- Work to complete -
Go to the line holding "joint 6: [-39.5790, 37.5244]" in the entries below and write out exactly every line down to and including the line holding "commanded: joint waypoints".

- Data extracted from a collection -
------------------------------

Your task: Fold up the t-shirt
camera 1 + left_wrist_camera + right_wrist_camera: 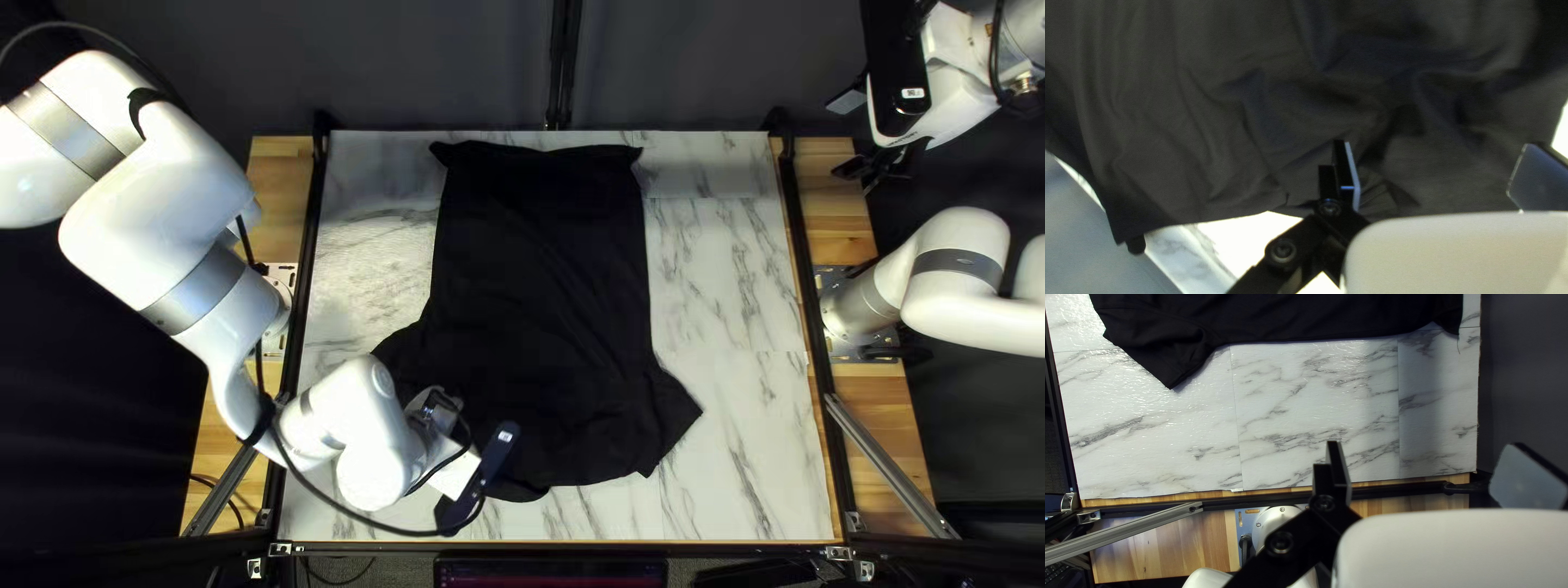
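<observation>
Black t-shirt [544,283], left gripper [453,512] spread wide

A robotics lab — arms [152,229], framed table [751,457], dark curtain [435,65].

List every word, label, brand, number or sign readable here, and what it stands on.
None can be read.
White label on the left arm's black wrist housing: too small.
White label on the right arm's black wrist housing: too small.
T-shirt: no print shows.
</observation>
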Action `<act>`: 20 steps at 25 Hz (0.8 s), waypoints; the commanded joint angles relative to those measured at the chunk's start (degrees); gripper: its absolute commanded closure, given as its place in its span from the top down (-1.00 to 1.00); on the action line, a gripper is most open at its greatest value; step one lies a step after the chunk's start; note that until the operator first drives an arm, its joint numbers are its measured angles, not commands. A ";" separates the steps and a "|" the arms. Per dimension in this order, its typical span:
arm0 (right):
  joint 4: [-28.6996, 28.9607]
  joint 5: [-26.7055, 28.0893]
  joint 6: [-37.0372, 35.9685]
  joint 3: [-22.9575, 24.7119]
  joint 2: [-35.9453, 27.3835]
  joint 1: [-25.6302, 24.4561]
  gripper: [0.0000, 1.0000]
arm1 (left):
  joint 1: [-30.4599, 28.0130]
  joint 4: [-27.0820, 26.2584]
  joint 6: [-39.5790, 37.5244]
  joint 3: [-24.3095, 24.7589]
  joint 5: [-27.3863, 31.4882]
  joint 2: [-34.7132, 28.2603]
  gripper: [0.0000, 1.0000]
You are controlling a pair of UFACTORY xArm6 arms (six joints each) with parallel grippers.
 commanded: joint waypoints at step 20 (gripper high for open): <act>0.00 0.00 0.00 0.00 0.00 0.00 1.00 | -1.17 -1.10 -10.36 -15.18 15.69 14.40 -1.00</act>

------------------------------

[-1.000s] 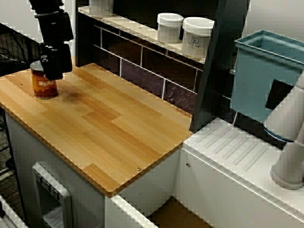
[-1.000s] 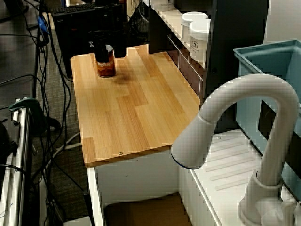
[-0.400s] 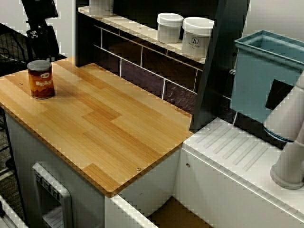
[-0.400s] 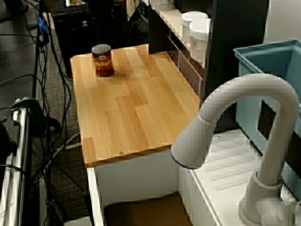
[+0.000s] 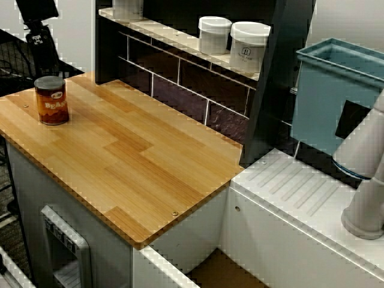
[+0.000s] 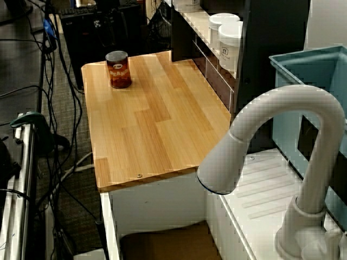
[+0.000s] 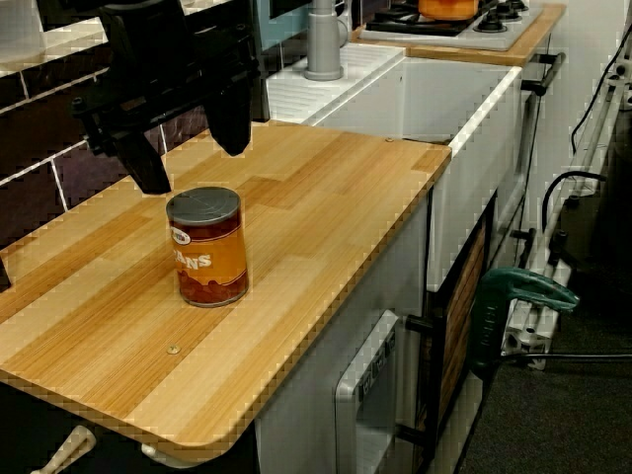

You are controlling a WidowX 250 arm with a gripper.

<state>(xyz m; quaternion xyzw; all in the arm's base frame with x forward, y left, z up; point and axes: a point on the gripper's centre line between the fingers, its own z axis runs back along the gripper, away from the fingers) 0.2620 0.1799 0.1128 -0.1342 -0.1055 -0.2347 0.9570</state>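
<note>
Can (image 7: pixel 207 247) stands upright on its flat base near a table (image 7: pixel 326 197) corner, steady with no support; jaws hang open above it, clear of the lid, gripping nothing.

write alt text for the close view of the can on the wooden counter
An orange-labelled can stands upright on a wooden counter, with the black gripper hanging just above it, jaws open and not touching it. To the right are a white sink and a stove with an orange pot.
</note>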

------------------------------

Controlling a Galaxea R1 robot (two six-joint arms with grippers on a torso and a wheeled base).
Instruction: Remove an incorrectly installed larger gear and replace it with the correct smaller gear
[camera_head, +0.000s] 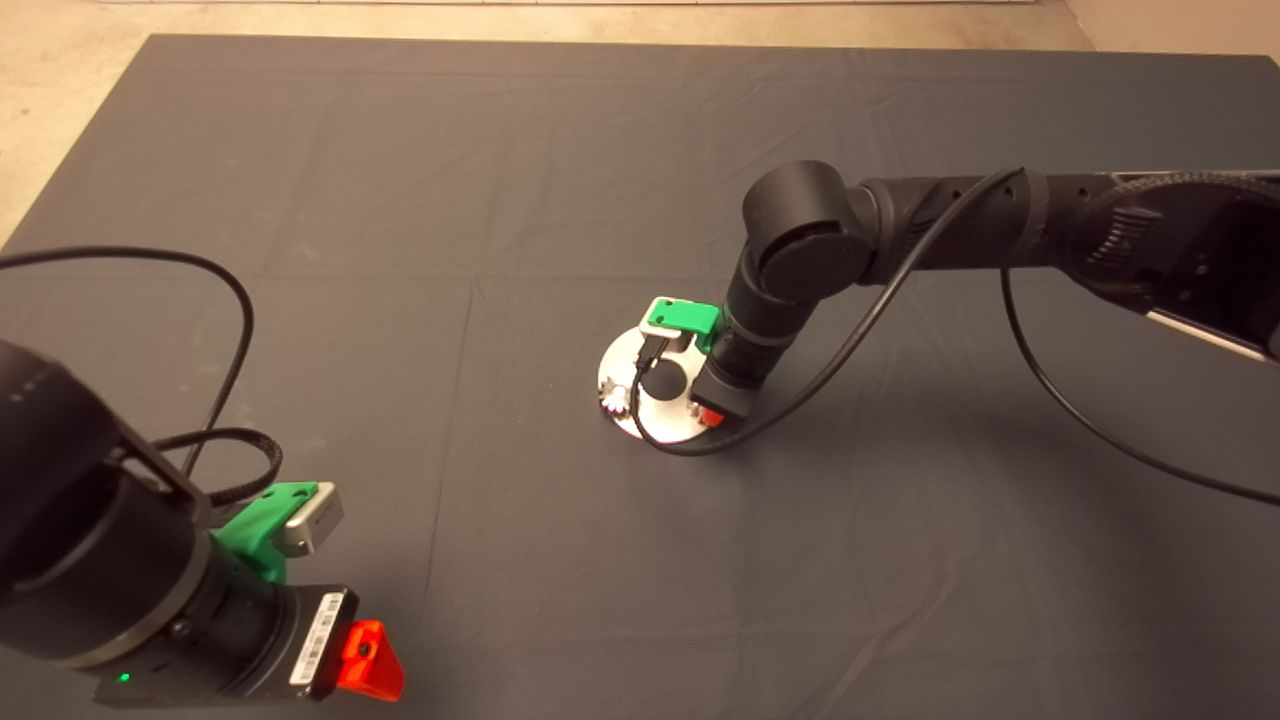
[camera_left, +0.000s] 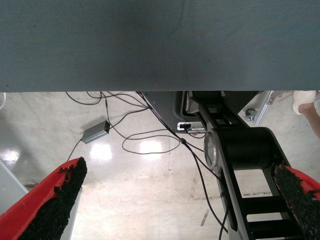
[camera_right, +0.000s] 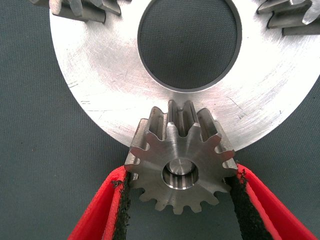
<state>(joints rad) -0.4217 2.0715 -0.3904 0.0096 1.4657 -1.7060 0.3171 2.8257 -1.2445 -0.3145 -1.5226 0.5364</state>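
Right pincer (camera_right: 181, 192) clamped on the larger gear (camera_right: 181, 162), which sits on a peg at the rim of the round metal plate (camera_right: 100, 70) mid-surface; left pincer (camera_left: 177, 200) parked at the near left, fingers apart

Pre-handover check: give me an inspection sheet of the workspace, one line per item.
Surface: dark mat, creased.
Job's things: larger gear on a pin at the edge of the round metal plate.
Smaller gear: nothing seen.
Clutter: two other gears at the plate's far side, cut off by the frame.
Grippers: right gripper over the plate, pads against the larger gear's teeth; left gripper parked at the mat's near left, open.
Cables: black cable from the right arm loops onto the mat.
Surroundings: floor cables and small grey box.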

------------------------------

- Finished exercise -
  joint 6: [-39.5790, 37.5244]
  joint 3: [-24.3095, 24.7589]
  joint 5: [-27.3863, 31.4882]
  joint 2: [-34.7132, 28.2603]
  gripper: [0.0000, 1.0000]
You are controlling a pair of UFACTORY xArm6 arms (six joints each) with parallel grippers.
 commanded: joint waypoints at step 20 (gripper high for open): <act>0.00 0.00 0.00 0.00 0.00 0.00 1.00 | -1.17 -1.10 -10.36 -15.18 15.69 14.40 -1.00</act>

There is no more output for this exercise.